AI Job Exposure Map
Explore how AI impacts 342 US occupations. Each rectangle is sized by employment count and colored by AI exposure score. HoverTap any occupation for details.
How to Read This Map
Treemap View
- Rectangle size = number of jobs in that occupation
- Color = AI exposure score (green = low, red/orange = high)
- Grouped by BLS occupation category
- Select any rectangle for detailed stats
Exposure vs Outlook View
- Columns = AI exposure score (0–10, left to right)

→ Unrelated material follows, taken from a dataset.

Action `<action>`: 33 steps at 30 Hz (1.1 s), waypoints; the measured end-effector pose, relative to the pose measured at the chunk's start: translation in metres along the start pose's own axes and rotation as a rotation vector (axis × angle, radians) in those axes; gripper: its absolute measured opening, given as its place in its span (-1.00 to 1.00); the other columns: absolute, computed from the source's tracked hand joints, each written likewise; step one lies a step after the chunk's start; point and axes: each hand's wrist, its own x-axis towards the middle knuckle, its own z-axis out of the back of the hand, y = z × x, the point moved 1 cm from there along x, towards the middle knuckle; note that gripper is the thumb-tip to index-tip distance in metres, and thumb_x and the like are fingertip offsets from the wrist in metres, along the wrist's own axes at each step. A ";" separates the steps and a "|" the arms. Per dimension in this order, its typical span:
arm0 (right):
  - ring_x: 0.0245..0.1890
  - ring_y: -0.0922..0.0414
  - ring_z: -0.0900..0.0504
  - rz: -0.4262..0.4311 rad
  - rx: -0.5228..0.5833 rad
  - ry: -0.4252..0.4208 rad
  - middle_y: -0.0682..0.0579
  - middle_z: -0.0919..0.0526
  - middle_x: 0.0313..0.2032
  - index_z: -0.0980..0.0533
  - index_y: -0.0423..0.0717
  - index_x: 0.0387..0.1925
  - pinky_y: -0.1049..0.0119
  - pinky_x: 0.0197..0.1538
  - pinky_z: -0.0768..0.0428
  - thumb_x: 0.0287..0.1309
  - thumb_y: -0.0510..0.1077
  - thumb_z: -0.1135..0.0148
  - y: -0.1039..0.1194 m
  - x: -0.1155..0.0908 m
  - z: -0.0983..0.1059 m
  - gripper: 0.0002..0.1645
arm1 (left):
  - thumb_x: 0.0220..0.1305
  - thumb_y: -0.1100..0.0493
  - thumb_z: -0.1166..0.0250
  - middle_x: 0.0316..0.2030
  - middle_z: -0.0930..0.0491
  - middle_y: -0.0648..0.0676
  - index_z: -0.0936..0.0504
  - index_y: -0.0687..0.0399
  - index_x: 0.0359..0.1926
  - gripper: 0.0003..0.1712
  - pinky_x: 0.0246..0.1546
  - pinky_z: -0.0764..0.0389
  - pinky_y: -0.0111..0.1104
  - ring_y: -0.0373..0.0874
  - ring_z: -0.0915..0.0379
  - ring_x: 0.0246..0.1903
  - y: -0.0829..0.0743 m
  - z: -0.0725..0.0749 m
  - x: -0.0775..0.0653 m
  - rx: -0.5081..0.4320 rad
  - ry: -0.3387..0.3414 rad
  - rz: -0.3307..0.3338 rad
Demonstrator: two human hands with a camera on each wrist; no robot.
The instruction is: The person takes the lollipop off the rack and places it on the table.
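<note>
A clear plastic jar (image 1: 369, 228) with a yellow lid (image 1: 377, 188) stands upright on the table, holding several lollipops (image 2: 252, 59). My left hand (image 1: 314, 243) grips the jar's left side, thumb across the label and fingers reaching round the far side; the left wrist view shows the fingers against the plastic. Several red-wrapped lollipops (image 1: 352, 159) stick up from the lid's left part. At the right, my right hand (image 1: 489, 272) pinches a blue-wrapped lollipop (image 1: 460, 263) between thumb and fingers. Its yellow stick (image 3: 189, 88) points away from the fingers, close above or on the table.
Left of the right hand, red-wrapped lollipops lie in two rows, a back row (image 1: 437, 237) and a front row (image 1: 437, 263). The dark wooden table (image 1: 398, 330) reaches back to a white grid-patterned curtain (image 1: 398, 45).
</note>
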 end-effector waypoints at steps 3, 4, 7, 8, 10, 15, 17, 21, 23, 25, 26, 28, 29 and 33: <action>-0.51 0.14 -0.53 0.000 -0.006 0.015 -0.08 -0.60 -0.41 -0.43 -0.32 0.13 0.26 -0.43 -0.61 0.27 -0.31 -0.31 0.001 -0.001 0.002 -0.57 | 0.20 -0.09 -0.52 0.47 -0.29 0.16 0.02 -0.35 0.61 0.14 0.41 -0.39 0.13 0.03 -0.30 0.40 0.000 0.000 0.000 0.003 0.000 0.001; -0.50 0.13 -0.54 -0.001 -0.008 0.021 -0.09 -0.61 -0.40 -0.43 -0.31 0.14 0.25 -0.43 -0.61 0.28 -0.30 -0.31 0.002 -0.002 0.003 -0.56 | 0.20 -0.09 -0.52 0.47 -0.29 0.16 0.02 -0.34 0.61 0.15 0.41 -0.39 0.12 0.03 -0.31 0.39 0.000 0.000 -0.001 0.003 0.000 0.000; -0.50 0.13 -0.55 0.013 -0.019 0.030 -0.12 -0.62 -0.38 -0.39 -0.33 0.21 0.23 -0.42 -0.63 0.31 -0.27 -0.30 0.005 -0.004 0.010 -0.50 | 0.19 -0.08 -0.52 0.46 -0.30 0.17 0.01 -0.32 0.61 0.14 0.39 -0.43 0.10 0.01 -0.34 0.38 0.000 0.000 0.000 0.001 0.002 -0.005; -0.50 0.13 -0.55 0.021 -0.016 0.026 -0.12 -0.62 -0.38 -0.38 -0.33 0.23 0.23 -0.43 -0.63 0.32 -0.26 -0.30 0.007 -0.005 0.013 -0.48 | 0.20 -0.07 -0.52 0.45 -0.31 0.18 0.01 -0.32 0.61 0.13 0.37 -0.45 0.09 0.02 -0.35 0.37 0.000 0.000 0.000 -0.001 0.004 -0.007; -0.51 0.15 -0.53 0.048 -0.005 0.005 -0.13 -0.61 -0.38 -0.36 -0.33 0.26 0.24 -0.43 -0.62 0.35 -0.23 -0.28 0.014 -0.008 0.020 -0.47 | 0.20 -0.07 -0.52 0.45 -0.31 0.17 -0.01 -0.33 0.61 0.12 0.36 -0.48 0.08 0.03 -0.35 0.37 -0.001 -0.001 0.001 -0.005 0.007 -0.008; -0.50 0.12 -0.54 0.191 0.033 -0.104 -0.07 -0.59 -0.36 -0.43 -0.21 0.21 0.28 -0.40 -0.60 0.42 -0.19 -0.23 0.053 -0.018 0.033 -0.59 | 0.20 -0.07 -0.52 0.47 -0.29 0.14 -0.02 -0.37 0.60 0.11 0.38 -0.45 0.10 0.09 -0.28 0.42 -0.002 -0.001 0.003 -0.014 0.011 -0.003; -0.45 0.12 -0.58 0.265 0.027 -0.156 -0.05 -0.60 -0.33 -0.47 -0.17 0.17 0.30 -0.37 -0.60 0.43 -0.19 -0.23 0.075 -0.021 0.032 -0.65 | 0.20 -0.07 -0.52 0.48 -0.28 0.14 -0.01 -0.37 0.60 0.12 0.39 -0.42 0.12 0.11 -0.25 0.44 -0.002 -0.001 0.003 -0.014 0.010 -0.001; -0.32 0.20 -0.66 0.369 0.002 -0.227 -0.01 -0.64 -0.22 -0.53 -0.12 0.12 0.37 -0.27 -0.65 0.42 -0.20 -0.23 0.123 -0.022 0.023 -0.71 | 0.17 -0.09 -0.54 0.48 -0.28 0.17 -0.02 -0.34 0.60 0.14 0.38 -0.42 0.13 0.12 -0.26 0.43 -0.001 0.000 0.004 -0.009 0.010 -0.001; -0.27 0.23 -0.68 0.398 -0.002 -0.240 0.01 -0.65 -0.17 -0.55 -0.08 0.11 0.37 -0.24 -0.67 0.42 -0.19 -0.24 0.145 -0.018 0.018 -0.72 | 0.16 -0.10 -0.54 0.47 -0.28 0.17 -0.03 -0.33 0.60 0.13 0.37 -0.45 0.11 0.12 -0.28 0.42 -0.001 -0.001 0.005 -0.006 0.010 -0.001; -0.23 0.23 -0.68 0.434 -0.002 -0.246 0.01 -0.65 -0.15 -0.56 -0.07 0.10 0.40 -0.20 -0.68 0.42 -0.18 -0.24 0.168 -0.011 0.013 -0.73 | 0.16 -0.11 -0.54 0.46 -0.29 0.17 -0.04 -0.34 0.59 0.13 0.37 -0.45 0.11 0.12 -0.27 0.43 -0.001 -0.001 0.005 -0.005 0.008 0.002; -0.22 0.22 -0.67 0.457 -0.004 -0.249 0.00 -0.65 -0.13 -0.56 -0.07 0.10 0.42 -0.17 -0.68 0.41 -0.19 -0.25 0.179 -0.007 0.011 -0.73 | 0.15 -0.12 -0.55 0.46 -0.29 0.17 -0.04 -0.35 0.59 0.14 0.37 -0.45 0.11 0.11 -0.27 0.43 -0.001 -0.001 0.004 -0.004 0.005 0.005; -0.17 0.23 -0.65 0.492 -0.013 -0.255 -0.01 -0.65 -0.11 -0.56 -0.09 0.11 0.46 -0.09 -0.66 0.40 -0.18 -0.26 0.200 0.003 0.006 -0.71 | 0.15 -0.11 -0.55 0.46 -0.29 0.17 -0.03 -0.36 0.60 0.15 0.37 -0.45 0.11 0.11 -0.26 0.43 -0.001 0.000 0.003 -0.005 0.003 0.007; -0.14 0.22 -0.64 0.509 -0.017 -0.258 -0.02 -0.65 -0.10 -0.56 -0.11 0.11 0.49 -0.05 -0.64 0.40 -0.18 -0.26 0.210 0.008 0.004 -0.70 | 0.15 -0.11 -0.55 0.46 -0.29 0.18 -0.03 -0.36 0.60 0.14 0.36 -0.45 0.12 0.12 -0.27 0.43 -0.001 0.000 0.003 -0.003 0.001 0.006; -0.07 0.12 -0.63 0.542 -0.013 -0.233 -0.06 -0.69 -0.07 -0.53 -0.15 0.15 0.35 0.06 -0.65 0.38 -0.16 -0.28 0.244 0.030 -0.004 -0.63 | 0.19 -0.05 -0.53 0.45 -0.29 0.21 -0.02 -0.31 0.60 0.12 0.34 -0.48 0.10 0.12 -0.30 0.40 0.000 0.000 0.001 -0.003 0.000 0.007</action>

- Column width = total jobs at that exposure level
- Color = job growth outlook (red = declining, green = growing)
- Height = employment count within that column
Key Insights for Canadian Businesses
High-exposure doesn't mean high-risk
Many high-exposure occupations like software developers and financial analysts are growing, not shrinking. AI augments these roles rather than replacing them. The key is whether AI handles the entire job or just parts of it.
Education doesn't protect you
Bachelor's and master's degree holders actually have higher average AI exposure than workers without degrees. Knowledge work — writing, analysis, coding — is more exposed than physical trades.
The opportunity is in transformation
Canadian businesses that proactively retrain their workforce and integrate AI into high-exposure roles will outperform those that wait. The data shows which roles to prioritize.
Frequently Asked Questions
What does "AI exposure" mean for a job?
AI exposure measures how much an occupation's core tasks can be performed or significantly assisted by current AI technology. A score of 10/10 means nearly all tasks are susceptible to AI automation or augmentation, while 0/10 means the job relies on physical, creative, or interpersonal skills that AI cannot yet replicate.
Where does the data come from?
The occupation data (employment numbers, median pay, education requirements, and growth outlook) comes from the US Bureau of Labor Statistics (BLS) Occupational Outlook Handbook. AI exposure scores were generated by analyzing each occupation's task descriptions using Gemini Flash, a large language model.
Does high AI exposure mean a job will disappear?
Not necessarily. High AI exposure means many of the job's tasks can be assisted or automated by AI, but this often leads to job transformation rather than elimination. Workers in high-exposure roles may shift toward oversight, strategy, and tasks that require human judgment, creativity, or interpersonal skills.
How is this relevant to Canadian businesses?
While the data covers US occupations, the same roles exist across Canada with very similar AI exposure profiles. Canadian businesses can use this tool to understand which roles in their organization are most likely to be affected by AI and plan their workforce strategy accordingly.
What do the two views show?
The Treemap view shows occupations as rectangles sized by employment count and colored by AI exposure score. The "Exposure vs Outlook" view reorganizes the data into columns by exposure score, with each occupation colored by its growth outlook — helping you spot which high-exposure jobs are still growing vs declining.